12 May Editorial/News
Disease has appeared over the last week or two, always unwelcome and distressing to see especially in Tweed’s comparatively weak spring stock. The unusual element is its timing, coming when water temperatures are rising; instinctive reactions are that this could be a return of UDN of the late 1960s; this seems unlikely in that that broke out in cold water and started to disappear and heal up in any survivors in May when the water got warmer.
Catches have declined as more fish have become infected.
Whatever is causing it may never be discovered and while nothing can be done to stop it, hopefully it will not last long and not cause many mortalities. The fungus you see is the result of whatever is wrong, not the cause. The Tweed Foundation biologists are trying to carry out detailed analyses aimed at finding the virus, infection or whatever it is, but that is not easy requiring live samples of (preferably) fresh infected fish.
Random outbreaks of disease are nothing new, as the following tale demonstrates.
Imagine my surprise at opening the Wark fishing book at March 1938 to find a letter from my father, addressed to Jennifer Lovett, the Wark proprietor who has so kindly made the books available.
His letter is interesting on two counts and reads:
“When UDN started in 1967 I tried to tell Mike Ryan (Col. Mike Ryan, Superintendent of the River Tweed Commissioners, aka “Bomber” Ryan on account of his legendary penchant for blowing up caulds, don’t mention his name in Selkirk!) that I had seen it before in 1938, but he was adamant it was something quite new. I wish I had your figures to show him then!”

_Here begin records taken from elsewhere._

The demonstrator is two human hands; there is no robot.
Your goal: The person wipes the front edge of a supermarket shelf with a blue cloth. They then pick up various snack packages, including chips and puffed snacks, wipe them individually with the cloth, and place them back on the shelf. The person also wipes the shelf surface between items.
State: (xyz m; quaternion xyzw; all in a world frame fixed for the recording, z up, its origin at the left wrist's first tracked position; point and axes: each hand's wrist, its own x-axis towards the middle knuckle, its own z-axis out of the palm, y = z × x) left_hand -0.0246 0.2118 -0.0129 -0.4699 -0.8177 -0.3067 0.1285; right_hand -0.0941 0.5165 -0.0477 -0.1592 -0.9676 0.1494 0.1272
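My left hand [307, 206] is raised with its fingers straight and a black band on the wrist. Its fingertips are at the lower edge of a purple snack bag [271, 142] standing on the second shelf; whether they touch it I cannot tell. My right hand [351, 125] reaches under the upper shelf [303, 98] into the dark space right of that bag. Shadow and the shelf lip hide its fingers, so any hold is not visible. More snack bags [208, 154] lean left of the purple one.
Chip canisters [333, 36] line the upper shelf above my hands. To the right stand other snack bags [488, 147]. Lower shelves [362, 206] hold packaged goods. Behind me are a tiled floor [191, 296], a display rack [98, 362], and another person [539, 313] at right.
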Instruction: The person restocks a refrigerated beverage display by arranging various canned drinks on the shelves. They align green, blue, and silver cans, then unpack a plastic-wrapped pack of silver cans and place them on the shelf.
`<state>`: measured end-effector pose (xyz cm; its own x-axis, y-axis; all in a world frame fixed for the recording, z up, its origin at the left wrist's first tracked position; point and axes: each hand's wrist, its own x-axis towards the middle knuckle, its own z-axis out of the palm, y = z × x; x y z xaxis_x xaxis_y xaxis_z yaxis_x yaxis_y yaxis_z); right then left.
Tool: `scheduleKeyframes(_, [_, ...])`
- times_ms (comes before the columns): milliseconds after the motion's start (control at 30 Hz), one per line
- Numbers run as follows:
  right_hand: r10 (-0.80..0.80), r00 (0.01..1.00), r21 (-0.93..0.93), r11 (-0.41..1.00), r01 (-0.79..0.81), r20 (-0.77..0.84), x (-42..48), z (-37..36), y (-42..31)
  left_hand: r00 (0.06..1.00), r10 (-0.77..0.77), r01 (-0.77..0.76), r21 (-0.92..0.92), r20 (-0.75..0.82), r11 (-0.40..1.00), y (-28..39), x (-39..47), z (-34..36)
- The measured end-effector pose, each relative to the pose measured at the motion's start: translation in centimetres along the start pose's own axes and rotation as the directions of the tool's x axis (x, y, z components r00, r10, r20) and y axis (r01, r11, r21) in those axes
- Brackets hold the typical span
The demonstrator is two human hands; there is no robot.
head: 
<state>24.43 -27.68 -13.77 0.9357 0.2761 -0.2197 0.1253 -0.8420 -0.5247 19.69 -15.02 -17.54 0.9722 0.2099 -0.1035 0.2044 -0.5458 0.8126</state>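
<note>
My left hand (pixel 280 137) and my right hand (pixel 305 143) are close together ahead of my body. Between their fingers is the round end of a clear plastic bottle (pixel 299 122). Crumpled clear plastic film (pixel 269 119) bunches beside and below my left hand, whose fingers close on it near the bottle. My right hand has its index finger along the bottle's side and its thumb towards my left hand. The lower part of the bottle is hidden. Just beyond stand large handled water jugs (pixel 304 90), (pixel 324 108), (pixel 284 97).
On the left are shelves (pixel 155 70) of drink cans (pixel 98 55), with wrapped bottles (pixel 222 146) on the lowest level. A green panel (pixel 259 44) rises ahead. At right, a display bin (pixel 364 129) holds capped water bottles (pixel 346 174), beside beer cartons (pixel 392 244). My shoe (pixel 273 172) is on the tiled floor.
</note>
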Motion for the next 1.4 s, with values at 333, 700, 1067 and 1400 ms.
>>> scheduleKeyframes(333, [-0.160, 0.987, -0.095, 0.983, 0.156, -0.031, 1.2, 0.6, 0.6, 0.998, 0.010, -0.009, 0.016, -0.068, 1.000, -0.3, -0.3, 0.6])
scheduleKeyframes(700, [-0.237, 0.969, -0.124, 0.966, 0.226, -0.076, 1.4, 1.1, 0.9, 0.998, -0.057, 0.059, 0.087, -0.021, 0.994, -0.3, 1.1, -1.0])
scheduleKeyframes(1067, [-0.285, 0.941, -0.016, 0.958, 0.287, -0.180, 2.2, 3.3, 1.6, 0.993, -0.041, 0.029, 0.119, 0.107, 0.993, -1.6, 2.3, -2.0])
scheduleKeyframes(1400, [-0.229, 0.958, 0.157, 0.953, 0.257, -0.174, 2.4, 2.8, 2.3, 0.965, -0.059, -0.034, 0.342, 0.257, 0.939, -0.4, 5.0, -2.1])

“I have vivid memories of 1937 as I caught 96 to my own rod in the school holidays in April that year. If my sister Rachel had not elected to get married in London on the last day of the holidays, I would have got to 100”.

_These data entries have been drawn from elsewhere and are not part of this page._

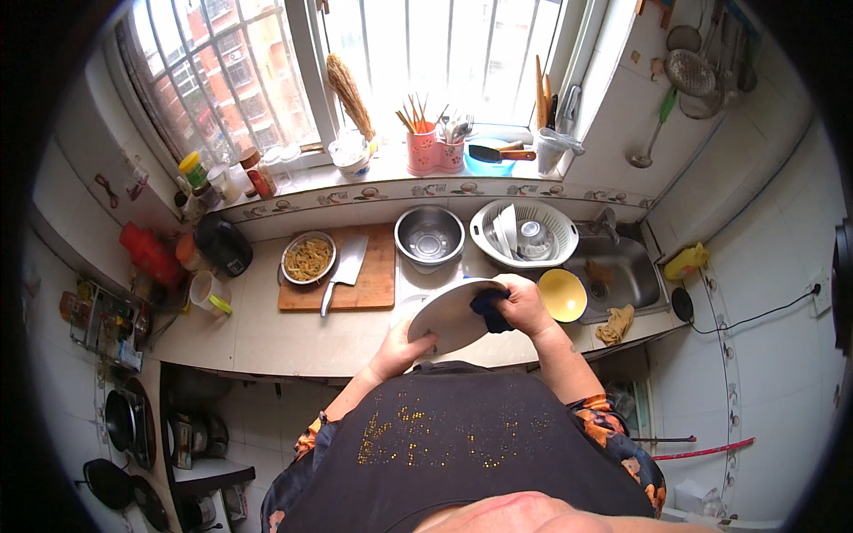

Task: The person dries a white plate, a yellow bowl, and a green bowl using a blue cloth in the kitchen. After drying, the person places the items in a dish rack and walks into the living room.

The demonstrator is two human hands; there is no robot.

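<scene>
My left hand grips the lower left rim of a large pale plate, thumb on its face. At the upper right rim, my right hand holds a dark blue cloth against the plate. The plate is tilted above the counter's front edge and partly covers a white dish behind it. A yellow bowl stands just right of my right hand. Behind the plate is a steel basin, and beside that a white colander holds several dishes.
A cleaver and a dish of cut food lie on a wooden cutting board at left. The sink is at right, with a tan cloth at its front edge. A plastic mug stands far left.
</scene>
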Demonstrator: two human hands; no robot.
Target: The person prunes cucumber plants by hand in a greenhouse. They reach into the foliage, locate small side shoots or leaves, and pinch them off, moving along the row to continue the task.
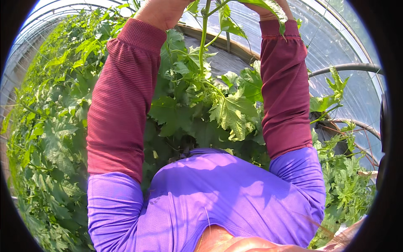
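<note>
Both my arms reach up, in maroon ribbed sleeve covers over a purple shirt. My left hand (pixel 163 12) is at the top edge of the picture, and its fingers run out of view. A thick green vine stem (pixel 204 41) rises just to the right of it. My right hand (pixel 270 11) is also cut off at the top, partly behind a long green leaf (pixel 267 8) that hangs over the wrist. Whether either hand grips the vine cannot be seen. Below the hands hangs a large lobed leaf (pixel 236 113), near curling tendrils.
Dense leafy vines (pixel 56 135) fill the left side. Clear plastic sheeting (pixel 340 91) of a tunnel greenhouse curves along the right, with a dark hoop pipe (pixel 349 67) by my right arm. Farther back runs a wooden board (pixel 217 37). More vines (pixel 349 179) grow at lower right.
</note>
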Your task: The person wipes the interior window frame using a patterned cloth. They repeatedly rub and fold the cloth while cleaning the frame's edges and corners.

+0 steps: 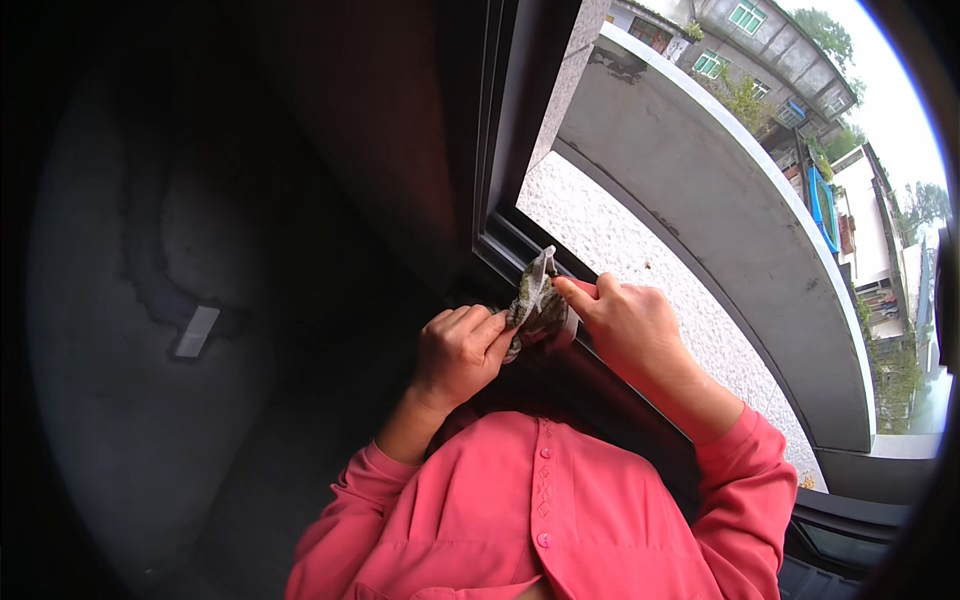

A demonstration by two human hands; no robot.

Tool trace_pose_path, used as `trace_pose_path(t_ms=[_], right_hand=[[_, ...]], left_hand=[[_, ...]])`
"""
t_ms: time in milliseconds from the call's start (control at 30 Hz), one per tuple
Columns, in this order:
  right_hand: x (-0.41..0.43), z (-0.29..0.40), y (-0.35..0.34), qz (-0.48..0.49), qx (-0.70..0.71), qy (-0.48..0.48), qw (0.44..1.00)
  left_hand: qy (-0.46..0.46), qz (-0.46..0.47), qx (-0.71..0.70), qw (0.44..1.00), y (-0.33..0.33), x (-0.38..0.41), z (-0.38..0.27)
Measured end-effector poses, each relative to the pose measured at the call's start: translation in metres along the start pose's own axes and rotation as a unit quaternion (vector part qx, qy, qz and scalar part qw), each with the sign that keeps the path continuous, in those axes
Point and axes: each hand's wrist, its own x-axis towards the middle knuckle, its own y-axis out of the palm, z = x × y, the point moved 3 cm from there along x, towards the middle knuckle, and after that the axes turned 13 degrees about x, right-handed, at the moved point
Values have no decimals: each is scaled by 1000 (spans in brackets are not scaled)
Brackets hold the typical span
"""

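My left hand (pixel 463 349) pinches a crumpled, patterned cloth (pixel 534 291) in grey, white and green. The cloth stands up in a folded peak in front of my chest, beside the lower corner of a dark window or door frame (pixel 491 244). In my right hand (pixel 634 322) is a small red-handled tool (pixel 583 286), its tip against or just behind the cloth's right side. My right index finger lies along the tool near that edge. The working end is mostly hidden, so its exact kind is unclear. Below both hands is the front of my buttoned red shirt (pixel 480 510).
Beyond the frame runs a rough white ledge (pixel 600 202), then a curved-looking grey parapet wall (pixel 697 180). Buildings (pixel 750 45) and trees stand farther off outside. A dim wall (pixel 97 300) with a pale rectangular plate (pixel 197 331) is on the left. Deep shadow fills the space between.
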Motion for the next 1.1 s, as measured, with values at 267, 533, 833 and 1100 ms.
trace_pose_path(t_ms=[267,533,833,1100], right_hand=[[20,9,5,-62,15,-37,997],[74,20,30,-98,-42,-29,994],[38,14,9,-38,-50,-15,998],[74,20,35,-116,-106,-42,987]], left_hand=[[-80,2,-11,997,-9,6,15],[-120,-29,-4,992,-6,28,16],[-26,47,0,999,1,12,8],[-87,11,-12,996,-4,27,21]])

My father was 17 and clearly irked by the ridiculous notion of his sister getting married, and in London of all places, when there were fish to be caught.
So let’s look at 1938.
The comment he refers to in the Wark book at the end of March 1938 says “fish all diseased”. Wark in February caught 90, but with the onset of disease, the fish went off and March yielded just 31.
More evidence comes from The Rev William McCallum who wrote a (somewhat idiosyncratic) summary of “The Tweed in 1938” in the Times and he says “in a river full of fish, drought and disease were against sport in spring”. Then again “On the first day of March, a most unlionlike month this year, the Duchess of Roxburghe caught three, including a fresh run fish of 17lbs, and fagged the fins (whatever that means!) on other days, but disease raged”. Then later, “spots of fungus were on every fish” and later still “in beautiful weather, disease began to wane and fish to recover, and by April 14 at Hendersyde Col. Taylor had 12 to his own rod”
Was it UDN? In many ways it rings bells with the horrors of 1967, but much less devastating. It could be that an unusually warm late March and April saved the day, one well known trait of 1967 being that fish began to recover when the water temperature got above 45F, and there was no disease throughout the summer until temperatures cooled down again in the late autumn.
So was my father or “Bomber” Ryan right; we will never know, but his dismissal of my father’s assertion was clearly unkind, unfair and wrong. Something happened in 1938 and as we still do not fully understand the 1967 outbreak, nobody can ever say whether 1938 was or was not the same thing.
The 1938 disease was short lived; in a week or two it would be nice to say the same of 2013.